Chris Gueffroy and his friend Christian Gaudian mistakenly believed that Schiessbefehl – the standing order to shoot anyone who attempted to cross the Berlin Wall – had been lifted. On the night of 5–6 February 1989 they were shot while trying to climb over the wall. Gueffroy died at the scene, but Gaudian was not fatally injured. He was arrested and was sentenced to three years' imprisonment. Gaudian was freed on bail by the East German government in September 1989, and on 17 October he was transferred to West Berlin.
In the early hours of 8 March 1989 – thirty days after Chris Gueffroy's death – Winfried Freudenberg attempted to cross the wall in an improvised gas balloon. The police were alerted by a passer–by who came across Freudenberg and his wife Sabine inflating their balloon, but they refrained from shooting because of the danger of triggering an explosion of the natural gas, which was leaking from the balloon. Freudenberg was aloft for more than five hours, but eventually fell from a considerable height over the West Berlin suburb of Zehlendorf. He died immediately upon hitting the ground; nearly every bone in his body was broken, and virtually all of his internal organs were damaged.

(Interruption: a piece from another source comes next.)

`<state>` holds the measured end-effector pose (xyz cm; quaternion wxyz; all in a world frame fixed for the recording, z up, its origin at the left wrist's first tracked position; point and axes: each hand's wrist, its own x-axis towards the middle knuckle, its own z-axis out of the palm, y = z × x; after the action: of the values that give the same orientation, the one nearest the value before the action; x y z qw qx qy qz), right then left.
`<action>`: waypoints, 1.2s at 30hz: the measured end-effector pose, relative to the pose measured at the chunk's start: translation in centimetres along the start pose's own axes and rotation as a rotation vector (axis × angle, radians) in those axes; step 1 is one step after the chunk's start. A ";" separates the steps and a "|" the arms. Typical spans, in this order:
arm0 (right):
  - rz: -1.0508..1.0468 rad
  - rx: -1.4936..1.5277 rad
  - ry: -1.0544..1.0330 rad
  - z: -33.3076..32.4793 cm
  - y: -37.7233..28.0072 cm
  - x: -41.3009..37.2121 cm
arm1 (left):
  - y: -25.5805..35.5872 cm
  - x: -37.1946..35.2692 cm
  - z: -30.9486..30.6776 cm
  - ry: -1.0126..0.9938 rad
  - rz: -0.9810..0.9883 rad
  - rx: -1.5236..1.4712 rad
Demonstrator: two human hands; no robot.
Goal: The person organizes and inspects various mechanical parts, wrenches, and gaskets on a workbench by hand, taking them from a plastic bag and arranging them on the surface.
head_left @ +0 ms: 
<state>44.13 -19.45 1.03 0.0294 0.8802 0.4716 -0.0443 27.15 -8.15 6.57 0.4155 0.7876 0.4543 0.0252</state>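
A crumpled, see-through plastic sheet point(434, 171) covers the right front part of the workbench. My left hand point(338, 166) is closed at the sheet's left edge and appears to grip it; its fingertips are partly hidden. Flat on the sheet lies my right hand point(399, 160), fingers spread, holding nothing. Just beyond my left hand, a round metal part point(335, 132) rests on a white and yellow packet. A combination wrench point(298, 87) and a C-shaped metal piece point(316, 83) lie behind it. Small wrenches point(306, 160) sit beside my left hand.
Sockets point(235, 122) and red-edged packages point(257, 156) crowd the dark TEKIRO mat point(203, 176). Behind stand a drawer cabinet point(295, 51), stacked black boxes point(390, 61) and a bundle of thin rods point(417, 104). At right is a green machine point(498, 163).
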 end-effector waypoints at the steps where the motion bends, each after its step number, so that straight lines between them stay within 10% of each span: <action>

Sabine Freudenberg, who'd pulled out of the attempt when it became apparent that the balloon wouldn't lift both Winfried and her, was arrested on her return home. Because of international attention and pressure over the recent shooting of Chris Gueffroy, she was given the relatively lenient sentence of three years' probation, and then granted amnesty in October 1989. On 9 November, East Germany announced that its borders were open, with immediate effect, and that date would become known as the one on which the Berlin Wall came down.